## TO DO
An exact, complete printout of the listing is wanted, minus its images.

## SOURCE DATA
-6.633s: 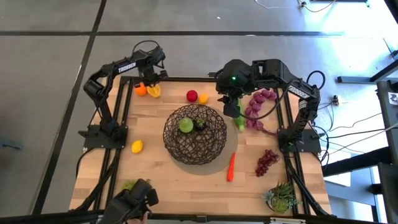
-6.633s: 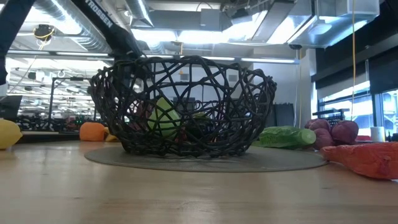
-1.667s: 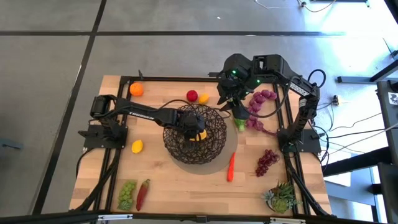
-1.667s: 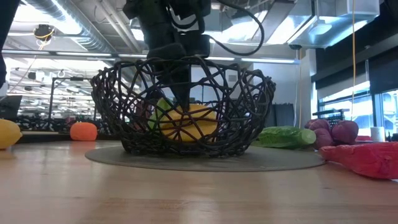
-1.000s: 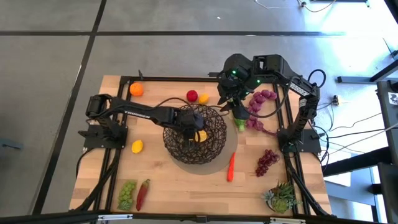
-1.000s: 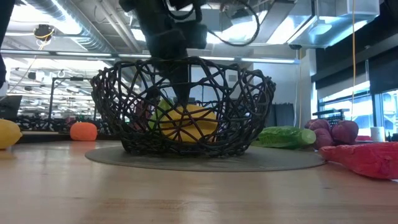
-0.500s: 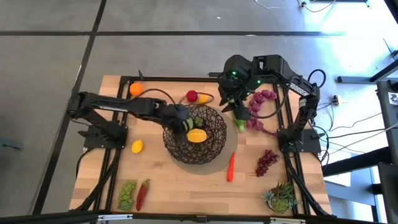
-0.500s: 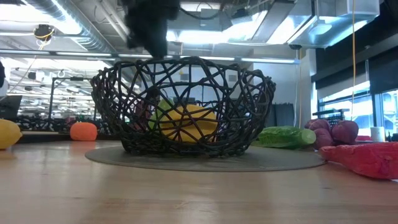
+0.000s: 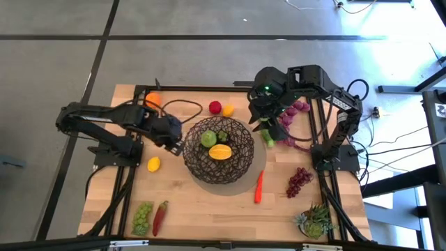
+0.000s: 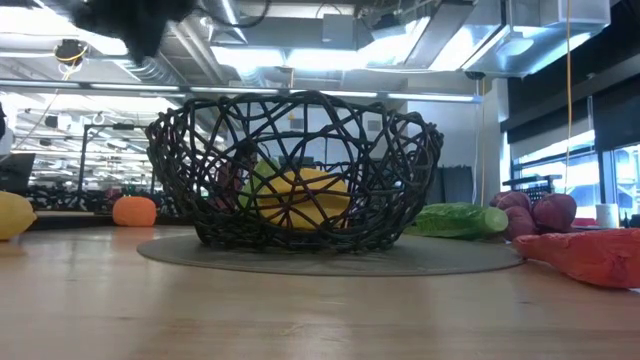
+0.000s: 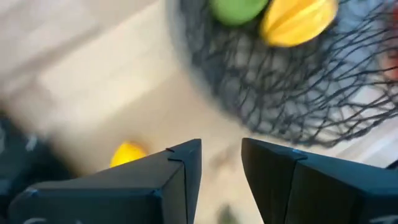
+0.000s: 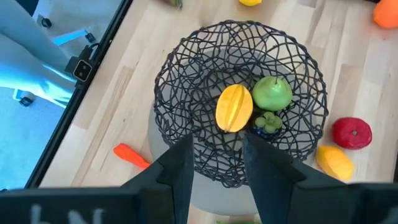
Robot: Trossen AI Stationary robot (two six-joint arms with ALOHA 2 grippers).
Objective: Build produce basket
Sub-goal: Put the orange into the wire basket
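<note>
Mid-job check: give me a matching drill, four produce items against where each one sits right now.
Items:
1. green apple
2. carrot
3. orange
4. purple grapes

Places:
A. far left corner of the table
B. inside the basket
C. on the wood just past the mat's near right edge
D. right side, in front of the right arm's base

Pairs: 1-B, 2-C, 3-A, 4-D
</note>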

## ANSWER BOX
-6.633s: 
-6.633s: 
-1.667s: 
-1.667s: 
-1.000s: 
-1.000s: 
-0.500s: 
-0.500s: 
+0.000s: 
+0.000s: 
+0.000s: 
+0.000s: 
Robot: Trossen AI Stationary robot (two six-joint arms with ALOHA 2 grippers).
Objective: Build produce basket
Sub-goal: Put the orange into the wire basket
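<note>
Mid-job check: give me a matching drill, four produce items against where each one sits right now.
Items:
1. green apple
2. carrot
3. orange
4. purple grapes

Places:
A. far left corner of the table
B. inside the basket
C. on the wood just past the mat's near right edge
D. right side, in front of the right arm's base

Pairs: 1-B, 2-C, 3-A, 4-D
</note>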

The output has nothing more to it.